- **What is being asked**
Whenever a line contains "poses", include it in the count; reply with the number of such lines in the data and nothing else.

(Stored data entries)
Segment Open
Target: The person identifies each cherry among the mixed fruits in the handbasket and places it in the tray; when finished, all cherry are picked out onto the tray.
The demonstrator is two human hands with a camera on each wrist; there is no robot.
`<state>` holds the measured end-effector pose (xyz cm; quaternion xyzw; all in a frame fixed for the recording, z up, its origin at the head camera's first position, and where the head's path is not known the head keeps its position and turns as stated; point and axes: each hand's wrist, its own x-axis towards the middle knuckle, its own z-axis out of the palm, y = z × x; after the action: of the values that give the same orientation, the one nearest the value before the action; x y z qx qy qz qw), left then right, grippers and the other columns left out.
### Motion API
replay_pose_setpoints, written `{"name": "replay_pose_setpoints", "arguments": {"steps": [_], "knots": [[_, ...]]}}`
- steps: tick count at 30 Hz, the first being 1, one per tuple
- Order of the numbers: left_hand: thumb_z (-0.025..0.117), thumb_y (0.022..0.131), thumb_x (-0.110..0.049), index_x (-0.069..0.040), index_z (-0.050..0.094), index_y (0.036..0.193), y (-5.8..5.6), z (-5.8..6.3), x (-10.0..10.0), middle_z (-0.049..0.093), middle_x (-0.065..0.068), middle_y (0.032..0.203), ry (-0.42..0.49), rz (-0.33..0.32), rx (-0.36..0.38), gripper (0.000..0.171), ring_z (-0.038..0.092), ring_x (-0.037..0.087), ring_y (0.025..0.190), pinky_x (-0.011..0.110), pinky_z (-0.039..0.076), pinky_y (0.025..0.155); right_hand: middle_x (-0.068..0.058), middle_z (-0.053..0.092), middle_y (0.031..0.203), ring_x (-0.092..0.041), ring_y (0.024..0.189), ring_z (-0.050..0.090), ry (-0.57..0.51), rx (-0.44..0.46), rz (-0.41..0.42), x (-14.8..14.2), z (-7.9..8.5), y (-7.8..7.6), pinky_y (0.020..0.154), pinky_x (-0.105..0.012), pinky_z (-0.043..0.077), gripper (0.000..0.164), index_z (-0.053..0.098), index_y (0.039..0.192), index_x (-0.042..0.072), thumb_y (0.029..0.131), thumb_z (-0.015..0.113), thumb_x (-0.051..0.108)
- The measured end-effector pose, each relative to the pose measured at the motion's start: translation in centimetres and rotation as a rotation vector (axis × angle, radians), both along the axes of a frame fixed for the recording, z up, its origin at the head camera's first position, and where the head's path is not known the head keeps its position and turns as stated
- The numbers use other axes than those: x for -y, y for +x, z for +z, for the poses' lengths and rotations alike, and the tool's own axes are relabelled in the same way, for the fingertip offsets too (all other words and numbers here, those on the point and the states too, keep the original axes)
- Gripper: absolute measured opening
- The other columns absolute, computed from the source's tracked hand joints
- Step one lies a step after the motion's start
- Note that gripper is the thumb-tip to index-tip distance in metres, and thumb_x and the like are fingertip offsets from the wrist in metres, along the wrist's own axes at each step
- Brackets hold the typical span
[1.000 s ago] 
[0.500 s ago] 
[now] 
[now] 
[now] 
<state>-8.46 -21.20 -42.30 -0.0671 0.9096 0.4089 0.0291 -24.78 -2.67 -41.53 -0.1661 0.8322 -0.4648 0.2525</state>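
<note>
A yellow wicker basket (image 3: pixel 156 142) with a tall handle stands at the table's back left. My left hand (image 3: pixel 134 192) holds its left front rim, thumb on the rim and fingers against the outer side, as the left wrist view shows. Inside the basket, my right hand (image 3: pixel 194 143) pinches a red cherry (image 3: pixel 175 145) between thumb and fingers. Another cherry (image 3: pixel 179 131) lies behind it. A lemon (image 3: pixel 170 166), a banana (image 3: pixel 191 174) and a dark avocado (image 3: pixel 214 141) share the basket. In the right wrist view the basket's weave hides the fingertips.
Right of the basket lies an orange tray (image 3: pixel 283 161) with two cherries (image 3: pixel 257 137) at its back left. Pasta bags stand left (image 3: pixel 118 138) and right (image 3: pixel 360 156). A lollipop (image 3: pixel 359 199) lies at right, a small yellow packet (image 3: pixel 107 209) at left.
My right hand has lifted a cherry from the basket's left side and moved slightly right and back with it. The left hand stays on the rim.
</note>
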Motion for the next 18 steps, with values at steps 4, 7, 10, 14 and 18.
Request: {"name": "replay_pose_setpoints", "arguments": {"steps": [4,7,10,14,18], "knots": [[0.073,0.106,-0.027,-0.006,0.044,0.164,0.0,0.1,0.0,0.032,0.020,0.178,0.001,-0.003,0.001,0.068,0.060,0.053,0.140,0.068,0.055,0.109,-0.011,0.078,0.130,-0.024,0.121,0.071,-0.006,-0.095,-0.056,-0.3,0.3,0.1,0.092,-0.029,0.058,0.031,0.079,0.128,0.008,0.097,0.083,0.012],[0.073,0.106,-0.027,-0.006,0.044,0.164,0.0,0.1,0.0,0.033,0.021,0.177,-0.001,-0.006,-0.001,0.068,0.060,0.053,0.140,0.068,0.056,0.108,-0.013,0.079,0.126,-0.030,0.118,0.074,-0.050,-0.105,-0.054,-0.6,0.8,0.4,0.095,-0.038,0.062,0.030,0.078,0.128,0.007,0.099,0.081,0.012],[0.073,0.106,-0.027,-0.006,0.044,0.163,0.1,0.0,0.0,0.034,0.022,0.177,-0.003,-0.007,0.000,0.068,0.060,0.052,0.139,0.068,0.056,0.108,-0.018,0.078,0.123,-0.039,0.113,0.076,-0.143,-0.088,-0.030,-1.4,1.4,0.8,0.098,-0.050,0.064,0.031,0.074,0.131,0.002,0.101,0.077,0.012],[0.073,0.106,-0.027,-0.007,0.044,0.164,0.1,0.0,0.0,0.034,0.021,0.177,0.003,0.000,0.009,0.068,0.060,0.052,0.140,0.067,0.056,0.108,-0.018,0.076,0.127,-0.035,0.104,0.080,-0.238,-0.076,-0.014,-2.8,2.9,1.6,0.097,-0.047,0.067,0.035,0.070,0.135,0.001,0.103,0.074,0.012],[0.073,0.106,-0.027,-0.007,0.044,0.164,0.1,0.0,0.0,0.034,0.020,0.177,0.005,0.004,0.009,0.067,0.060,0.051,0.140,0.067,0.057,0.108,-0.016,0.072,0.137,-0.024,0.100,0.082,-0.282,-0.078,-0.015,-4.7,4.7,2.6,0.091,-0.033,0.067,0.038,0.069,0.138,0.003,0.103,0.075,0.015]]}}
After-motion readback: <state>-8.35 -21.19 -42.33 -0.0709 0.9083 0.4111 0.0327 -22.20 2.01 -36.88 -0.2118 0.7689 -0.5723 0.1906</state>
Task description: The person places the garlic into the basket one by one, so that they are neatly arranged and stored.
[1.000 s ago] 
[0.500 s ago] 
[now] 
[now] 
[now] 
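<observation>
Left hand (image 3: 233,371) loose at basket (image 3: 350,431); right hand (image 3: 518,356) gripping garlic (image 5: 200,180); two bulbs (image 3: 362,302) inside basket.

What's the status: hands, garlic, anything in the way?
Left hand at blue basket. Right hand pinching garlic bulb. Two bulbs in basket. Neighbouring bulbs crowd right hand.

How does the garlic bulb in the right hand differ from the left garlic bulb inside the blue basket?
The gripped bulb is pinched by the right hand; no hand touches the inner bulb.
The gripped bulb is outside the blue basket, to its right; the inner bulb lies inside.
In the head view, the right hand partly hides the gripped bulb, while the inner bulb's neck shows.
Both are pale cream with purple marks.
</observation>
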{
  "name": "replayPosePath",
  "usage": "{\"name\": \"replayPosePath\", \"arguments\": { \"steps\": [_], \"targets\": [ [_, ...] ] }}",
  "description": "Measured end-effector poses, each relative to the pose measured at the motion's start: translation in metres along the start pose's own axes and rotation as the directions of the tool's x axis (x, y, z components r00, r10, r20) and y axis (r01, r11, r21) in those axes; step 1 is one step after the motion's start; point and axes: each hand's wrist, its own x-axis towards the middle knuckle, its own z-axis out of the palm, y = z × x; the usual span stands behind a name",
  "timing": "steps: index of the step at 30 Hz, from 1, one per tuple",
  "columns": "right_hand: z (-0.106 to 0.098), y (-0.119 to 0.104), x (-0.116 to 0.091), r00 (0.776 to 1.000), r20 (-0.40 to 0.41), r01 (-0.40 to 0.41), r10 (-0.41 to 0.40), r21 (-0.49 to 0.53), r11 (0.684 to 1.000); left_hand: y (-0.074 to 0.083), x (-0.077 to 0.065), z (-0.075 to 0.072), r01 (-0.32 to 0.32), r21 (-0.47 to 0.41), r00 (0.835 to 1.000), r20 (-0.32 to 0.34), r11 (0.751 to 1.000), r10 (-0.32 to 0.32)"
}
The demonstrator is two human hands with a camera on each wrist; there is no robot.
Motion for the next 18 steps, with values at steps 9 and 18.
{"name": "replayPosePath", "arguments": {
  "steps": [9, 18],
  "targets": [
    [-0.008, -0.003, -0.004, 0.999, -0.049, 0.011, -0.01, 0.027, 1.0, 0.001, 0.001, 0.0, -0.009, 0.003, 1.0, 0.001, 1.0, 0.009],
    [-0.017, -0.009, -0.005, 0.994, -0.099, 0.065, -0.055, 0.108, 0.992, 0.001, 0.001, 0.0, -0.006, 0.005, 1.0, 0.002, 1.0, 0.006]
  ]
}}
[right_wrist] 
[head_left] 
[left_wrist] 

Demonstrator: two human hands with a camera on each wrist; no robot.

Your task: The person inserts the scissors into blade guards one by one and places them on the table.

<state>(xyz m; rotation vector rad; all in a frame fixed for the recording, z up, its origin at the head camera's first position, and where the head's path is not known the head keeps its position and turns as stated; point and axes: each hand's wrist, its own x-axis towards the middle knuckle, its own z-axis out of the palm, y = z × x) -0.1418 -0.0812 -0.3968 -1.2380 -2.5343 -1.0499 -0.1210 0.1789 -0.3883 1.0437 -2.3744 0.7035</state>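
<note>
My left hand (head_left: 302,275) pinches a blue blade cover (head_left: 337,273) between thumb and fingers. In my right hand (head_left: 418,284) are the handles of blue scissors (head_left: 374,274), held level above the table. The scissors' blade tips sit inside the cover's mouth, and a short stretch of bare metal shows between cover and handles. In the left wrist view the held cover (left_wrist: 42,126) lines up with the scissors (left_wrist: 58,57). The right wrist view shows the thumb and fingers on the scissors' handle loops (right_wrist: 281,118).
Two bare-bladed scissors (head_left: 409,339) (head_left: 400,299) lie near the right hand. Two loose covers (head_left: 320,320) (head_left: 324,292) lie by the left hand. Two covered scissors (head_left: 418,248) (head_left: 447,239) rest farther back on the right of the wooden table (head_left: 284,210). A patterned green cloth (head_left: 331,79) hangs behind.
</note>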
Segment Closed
- **Response**
2